Tears spilled down Dru’s face, drying instantly in the hot wind as Hellbringer roared up the slope toward her. As it grew closer, she could make out the claw marks that savaged the car’s lean body from every angle, exposing shimmering ripples of raw metal.
Behind the cracked and blackened windshield was Greyson. She’d never been happier to see him.
She must have passed out for a moment, because the next thing she knew, she could sense Greyson leaning over her, calling her name. But she was too exhausted to open her eyes. She struggled even to breathe.
He leaned close and whispered in her ear. His words cut right through the rumble of the volcano and stirred her soul. “There was a time I was lost. I had become a monster. And you brought me back.”
She managed to open her eyes and look up into his stubbled, soot-streaked face.
“I love you,” he said.
She wanted to tell him that she loved him too, and that right then, he was the best thing she had ever seen. She didn’t have the strength to speak.
But she didn’t have to. Gently, Greyson kissed her cracked lips. At his touch, she felt his magical power flow back into her like a cool rain falling upon a thirsty desert. As an arcana rasa, Greyson’s magical potential had always been closely paired to hers. But where it had once sustained her spells, it now sustained her life.
As his energy flowed into her, her entire body tingled. The tiny spark of life inside her was rekindled before it could be snuffed out forever. Sensation came roaring back across her skin, too much to bear. She gasped, and it was as if she had relearned how to breathe. She couldn’t stop trembling, and despite the searing heat, she shivered.
Greyson gathered her up and carried her to Hellbringer. She was only barely aware of the door closing and him sitting in the creaking seat beside her.
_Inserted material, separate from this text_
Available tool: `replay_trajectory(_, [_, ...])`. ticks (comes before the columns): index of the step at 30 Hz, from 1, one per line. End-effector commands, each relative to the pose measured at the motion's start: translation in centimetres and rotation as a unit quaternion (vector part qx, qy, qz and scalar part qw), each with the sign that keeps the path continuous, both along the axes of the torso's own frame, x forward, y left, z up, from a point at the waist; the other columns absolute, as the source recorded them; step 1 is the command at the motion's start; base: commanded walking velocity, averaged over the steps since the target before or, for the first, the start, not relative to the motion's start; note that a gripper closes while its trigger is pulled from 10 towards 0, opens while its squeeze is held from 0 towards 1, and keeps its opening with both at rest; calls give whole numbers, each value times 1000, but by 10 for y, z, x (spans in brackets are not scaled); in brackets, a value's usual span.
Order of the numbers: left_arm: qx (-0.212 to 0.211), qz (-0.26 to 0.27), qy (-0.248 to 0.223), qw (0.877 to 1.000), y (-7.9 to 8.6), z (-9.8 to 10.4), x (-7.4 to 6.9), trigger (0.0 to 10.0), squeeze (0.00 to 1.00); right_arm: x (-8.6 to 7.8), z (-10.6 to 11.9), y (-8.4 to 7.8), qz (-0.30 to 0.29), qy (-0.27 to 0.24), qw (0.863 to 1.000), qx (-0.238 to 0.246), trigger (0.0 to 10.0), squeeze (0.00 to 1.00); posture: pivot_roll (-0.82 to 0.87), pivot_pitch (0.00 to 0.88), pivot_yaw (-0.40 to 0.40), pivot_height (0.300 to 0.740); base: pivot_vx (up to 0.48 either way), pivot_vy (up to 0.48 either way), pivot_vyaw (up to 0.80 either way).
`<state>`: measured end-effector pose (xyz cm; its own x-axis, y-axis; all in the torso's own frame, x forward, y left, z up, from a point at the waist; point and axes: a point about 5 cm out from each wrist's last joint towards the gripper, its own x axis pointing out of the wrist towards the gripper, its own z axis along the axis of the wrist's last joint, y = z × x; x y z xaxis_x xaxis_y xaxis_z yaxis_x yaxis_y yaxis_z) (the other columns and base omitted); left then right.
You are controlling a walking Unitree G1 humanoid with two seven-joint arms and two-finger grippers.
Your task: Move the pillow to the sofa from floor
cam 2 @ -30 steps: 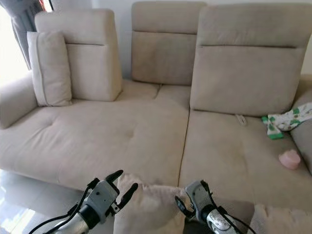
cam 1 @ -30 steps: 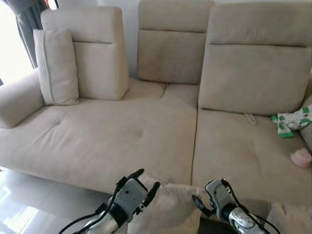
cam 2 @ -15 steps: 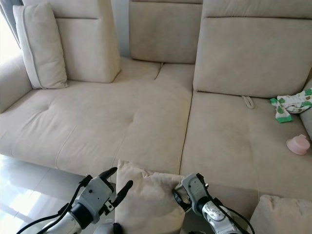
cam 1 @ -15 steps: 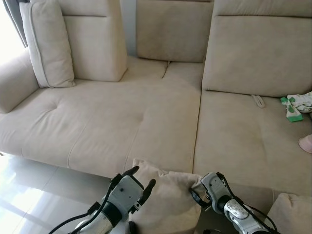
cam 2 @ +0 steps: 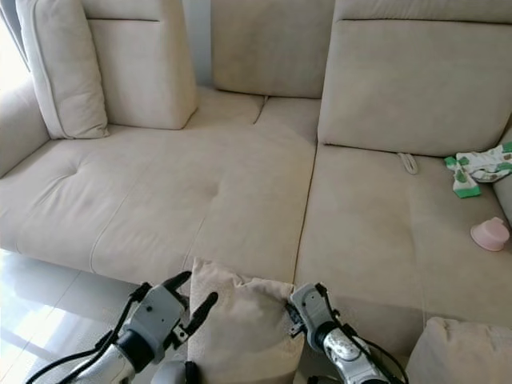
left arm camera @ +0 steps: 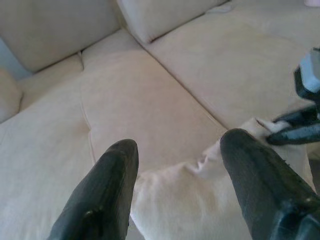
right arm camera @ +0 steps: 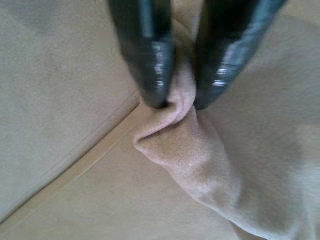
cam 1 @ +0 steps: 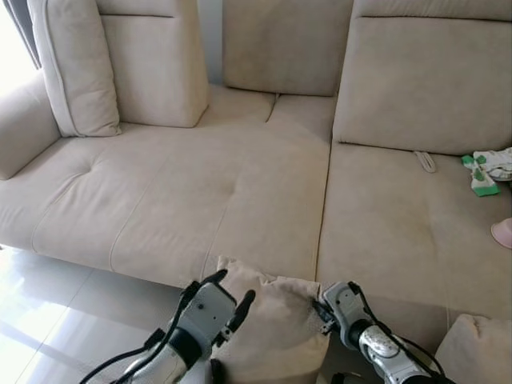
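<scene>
Right now the beige pillow (cam 1: pixel 268 324) stands on edge between the robot's 2 arms, its top edge level with the front edge of the sofa (cam 1: pixel 200 200) seat and its lower part dropping out of frame toward the floor (cam 1: pixel 48 312). Whether its bottom touches the floor cannot be told.

At the pillow's right top corner, the right hand (right arm camera: pixel 175 102) pinches a fold of fabric: in the right wrist view the 2 black fingers (right arm camera: pixel 147 65) sit narrow, with a bunched ridge of cloth squeezed between their tips. From the head camera, that hand is just in front of the seam where the 2 seat cushions meet.

On the other side, the left hand (cam 1: pixel 229 298) is at the pillow's left top corner with its fingers spread wide. In the left wrist view the 2 fingers (left arm camera: pixel 107 190) stand well apart with the pillow's crumpled edge between them, and neither is clearly pressing on it.

Behind, the sofa stretches across the view, its wide seat bare in the middle. A second beige cushion (cam 1: pixel 76 68) leans upright against the back at the far left. On the right-hand seat lie a white and green cloth (cam 1: pixel 486 170) and, nearer the edge, a small pink object (cam 2: pixel 490 234). Another beige cushion (cam 2: pixel 460 352) shows at the lower right corner, beside the right arm.
</scene>
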<state>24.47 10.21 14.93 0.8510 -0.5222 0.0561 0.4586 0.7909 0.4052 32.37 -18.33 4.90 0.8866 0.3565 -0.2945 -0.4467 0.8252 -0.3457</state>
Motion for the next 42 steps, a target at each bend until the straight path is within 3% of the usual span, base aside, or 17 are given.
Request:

Everything shook as the mountain trembled, and then the volcano erupted in a blinding roar of fire and smoke.
Hellbringer charged down the mountainside at blistering speeds, as house-sized boulders hurtled down around them and tumbled across the blackened landscape. Demons fled before them in all directions, either panicked or exuberant, or both. The deafening eruption went on for an eternity. It was too much for Dru to take.
Darkness engulfed her. But it felt like only a moment later when she was jolted awake by the door opening again. Rane was shaking her awake.
“We did it, cowgirl!” Rane shouted excitedly. “We did it!” Behind her, even Salem looked impressed.
Then they were driving uphill again, as Salem pushed aside fallen rocks to make way. Dru slipped in and out of consciousness. She was vaguely aware of holding onto Greyson’s hand as he drove them out of Tartarus into the peaceful shimmering lights of the Shining City.
This alien place, which was once threatening and creepy, now shone down through the windshield with a glittering promise of so much more to come. For the first time, Dru felt like doomsday was finally over, and her whole life stretched out before her.
“We can’t stay here long,” she whispered, thinking of the ill-fated Harbingers gradually losing their bodies to the allure of this netherworld metropolis.
“We won’t,” Greyson promised, squeezing her hand. “We’re going home.”